For twenty years Brockless was a part-time professor at the Royal Academy of Music and was subsequently made an Honorary Member. He was also senior lecturer at the University of Surrey and taught at Goldsmith's and Morley colleges.

Among the orchestras he conducted were The London Schubert Orchestra (founded by George Schubert, Brockless was musical director), the English Chamber Orchestra, the Royal Philharmonic Orchestra, Philomusica of London, Northern Sinfonia and The Royal Philharmonic Orchestra. He gave concerts (With The London Schubert Orchestra) in Romania, Palermo, Stockholm, Brussels, Venezuela, Denmark, as well as conducting choral and orchestral performances for the BBC, Belgian, Swedish and Danish Radio Orchestras. He pioneered the presentation of Choral music on TV with the ITV series "A Date With Music".

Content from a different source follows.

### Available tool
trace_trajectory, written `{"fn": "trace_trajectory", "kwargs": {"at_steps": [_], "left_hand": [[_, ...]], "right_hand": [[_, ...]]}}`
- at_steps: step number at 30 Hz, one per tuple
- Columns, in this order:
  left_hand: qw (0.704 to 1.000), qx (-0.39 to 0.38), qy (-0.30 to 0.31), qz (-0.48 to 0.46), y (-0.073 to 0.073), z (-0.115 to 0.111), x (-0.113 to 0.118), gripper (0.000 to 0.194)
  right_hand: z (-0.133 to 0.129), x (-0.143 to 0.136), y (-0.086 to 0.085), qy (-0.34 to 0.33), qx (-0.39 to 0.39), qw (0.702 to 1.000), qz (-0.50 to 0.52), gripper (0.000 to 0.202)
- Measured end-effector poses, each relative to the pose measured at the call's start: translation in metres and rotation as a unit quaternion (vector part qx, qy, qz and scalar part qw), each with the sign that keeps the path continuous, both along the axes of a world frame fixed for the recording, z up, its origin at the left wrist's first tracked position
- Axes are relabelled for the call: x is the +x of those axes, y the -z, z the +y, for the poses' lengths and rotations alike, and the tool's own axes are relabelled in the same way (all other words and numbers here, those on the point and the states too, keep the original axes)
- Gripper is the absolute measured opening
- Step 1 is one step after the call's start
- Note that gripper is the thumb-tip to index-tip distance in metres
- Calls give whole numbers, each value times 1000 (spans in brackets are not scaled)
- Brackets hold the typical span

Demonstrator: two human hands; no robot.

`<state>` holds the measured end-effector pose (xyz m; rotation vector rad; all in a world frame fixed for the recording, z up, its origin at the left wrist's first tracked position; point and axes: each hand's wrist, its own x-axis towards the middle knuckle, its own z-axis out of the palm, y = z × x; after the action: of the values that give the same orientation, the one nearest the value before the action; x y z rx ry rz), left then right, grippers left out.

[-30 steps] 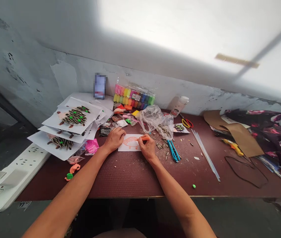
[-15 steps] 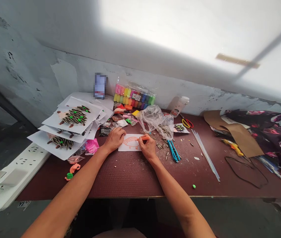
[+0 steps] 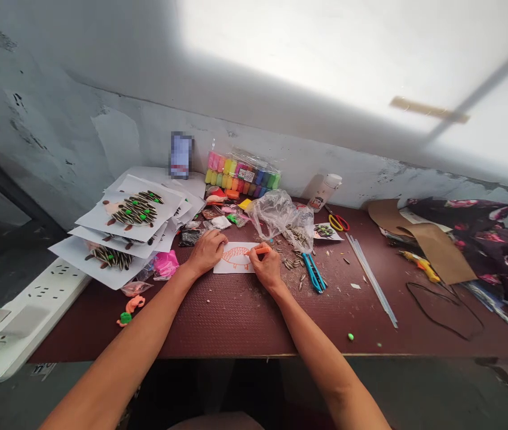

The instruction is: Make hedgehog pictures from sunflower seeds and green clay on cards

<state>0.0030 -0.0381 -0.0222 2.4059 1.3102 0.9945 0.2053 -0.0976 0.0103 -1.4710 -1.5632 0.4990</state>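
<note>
My right hand (image 3: pixel 266 267) has its fingers clamped on an orange marker (image 3: pixel 262 251), its tip at the drawing on the white card (image 3: pixel 220 269) just left of them. I see only one small change: the tip sits slightly further left than half a second ago, so I judge the marking is advancing in fine strokes. My left hand (image 3: pixel 207 252) stays on the card's left edge; I can't tell whether its thumb and fingers meet. The card lies flat on the tabletop (image 3: pixel 236 325), between both sets of fingers. Beyond them, the multicoloured clay pack (image 3: pixel 220 179) bears a white label (image 3: pixel 245 174), too small to read. Right of my right fingers are striped seeds (image 3: pixel 290 261) and a blue-handled tool (image 3: pixel 314 275).
</note>
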Motion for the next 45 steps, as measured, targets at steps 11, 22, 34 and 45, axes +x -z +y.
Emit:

As well as conductor and composer, Brockless had a fine counter-tenor voice which he employed along with his sister Pauline in Wigmore Hall recitals, as a choir member of the Savoy Chapel, Schola Polyphonica and the Elizabethan Singers.

In 1971 Brockless left St Bartholomew's due to the pressure of work but returned as Director of Music again in 1979. He remained there for the rest of his life.

Brockless's hobbies included cricket, ornithology, and reading.

Works[edit]

Brockless' compositions are published by Novello

  • There is a Garden in Her Face (S.A.T.B a capella, 1953)
  • To Thee, O Lord, Our Hearts We Raise (1953)
  • May the Grace of Christ (S.A.T.B, 1955)
  • Christ is now Arisen Agayne (S.A.T.B, 1958)
  • Now Blessed Be Thou, Christ Jesu (S.A.T.B, 1959)
  • Prelude, Toccata and Chaconne (Organ, 1959)
  • An English Elegy (Strings, 1960)
  • Behold Now, Praise the Lord (Voices & Organ)
  • Introduction, Passacaglia and Coda (Organ, 1967 - Commissioned by Westminster Abbey for Francis Jackson)
  • Come, Holy Spirite (1976 rev. 1985)
  • Toccata for an Occasion (Organ, 1982 - Commissioned for The Peterborough Organ Festival)
  • Toccatina (Organ, 1989)

Other Works[edit]

  • Missa Brevis
  • Three Poems of Shelley (Contralto & Piano)
  • Toccata upon Tallis's Twelfth Tone (Organ)
  • Intrada
  • This Spiritual House
  • Fantasia, Adagio and Fugue (Organ)

Recordings[edit]

  • Prelude, Toccata and Chaconne - Amphion PHI CD 175
  • Songs of Heaven and Earth - Guild Music GMCD 7165

References[edit]

  1. ^ "Songs of Heaven & Earth.". American Record Guide (May, 2004). 1 May 2004. Retrieved 2008-06-30 – via accessmylibrary.